All lines from the one with "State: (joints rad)" to the end of the listing below are to be transcribed exactly; both end lines are included, and no other lines are.
___ DATASET SECTION
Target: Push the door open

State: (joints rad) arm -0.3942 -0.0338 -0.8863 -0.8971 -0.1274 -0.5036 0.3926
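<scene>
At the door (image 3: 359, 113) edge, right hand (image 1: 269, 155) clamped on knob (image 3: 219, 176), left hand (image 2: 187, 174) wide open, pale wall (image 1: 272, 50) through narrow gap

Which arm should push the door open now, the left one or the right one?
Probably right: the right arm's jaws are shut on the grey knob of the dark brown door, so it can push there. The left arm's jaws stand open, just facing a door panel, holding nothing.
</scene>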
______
EXERCISE RESULT
State: (joints rad) arm -0.3942 -0.0338 -0.8863 -0.8971 -0.1274 -0.5036 0.3926
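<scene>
At the door (image 3: 359, 113) edge, right hand (image 1: 269, 155) clamped on knob (image 3: 219, 176), left hand (image 2: 187, 174) wide open, pale wall (image 1: 272, 50) through narrow gap

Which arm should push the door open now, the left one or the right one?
Probably right: the right arm's jaws are shut on the grey knob of the dark brown door, so it can push there. The left arm's jaws stand open, just facing a door panel, holding nothing.
</scene>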

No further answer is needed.